Problem. Beneath this instruction is a block of data; output from it exactly the lines that run from the one containing "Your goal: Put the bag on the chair" through the one containing "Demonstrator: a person", inclusive.

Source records
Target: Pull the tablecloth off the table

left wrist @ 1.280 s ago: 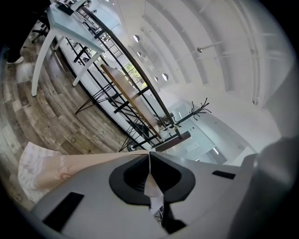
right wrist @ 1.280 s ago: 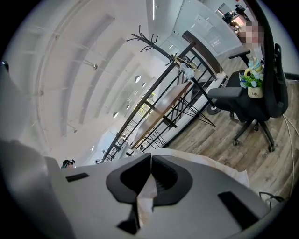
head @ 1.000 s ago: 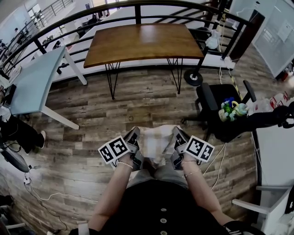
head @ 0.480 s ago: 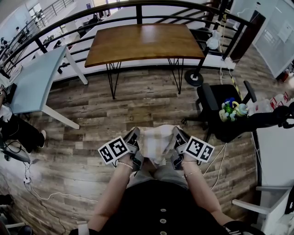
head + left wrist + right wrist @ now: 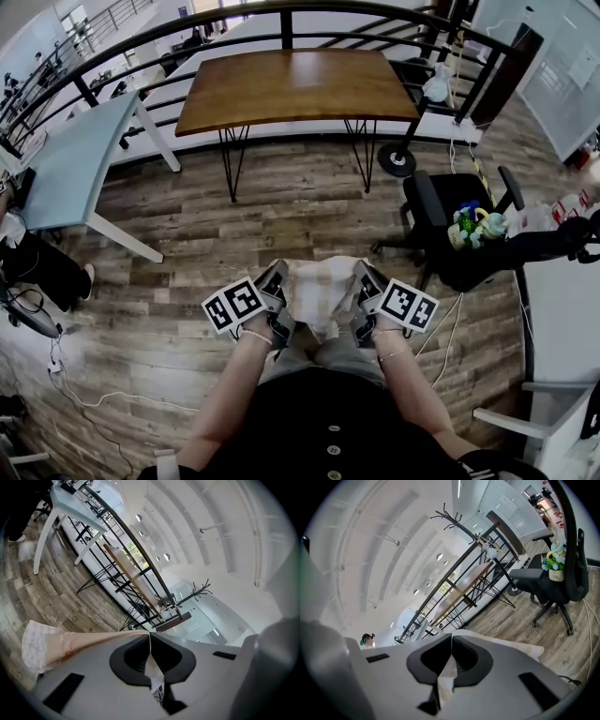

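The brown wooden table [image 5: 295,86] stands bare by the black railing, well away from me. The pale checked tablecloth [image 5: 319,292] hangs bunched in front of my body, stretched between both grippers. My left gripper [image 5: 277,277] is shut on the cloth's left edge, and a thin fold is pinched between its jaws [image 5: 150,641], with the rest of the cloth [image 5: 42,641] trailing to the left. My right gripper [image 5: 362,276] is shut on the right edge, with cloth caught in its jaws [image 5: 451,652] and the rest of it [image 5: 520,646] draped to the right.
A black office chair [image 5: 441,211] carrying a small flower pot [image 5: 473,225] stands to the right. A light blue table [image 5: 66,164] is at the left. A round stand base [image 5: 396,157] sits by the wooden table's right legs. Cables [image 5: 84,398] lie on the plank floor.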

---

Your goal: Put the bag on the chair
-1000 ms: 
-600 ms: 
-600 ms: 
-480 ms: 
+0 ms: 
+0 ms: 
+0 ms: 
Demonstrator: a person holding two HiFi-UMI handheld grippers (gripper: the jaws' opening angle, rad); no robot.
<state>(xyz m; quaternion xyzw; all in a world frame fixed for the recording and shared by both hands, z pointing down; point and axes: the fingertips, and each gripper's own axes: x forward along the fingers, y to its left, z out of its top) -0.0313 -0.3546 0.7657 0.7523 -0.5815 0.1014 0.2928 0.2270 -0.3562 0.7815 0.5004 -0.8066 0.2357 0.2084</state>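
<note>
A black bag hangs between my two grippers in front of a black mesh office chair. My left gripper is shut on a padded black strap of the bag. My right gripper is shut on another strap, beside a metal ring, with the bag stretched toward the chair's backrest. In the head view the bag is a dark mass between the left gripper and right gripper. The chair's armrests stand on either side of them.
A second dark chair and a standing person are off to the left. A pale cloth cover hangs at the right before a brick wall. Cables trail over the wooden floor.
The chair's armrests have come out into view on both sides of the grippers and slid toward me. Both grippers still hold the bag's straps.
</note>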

Your response.
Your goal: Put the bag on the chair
-1000 ms: 
-600 ms: 
-600 ms: 
-480 ms: 
+0 ms: 
+0 ms: 
+0 ms: 
Demonstrator: a person holding two HiFi-UMI handheld grippers (gripper: the jaws' opening angle, rad); no robot.

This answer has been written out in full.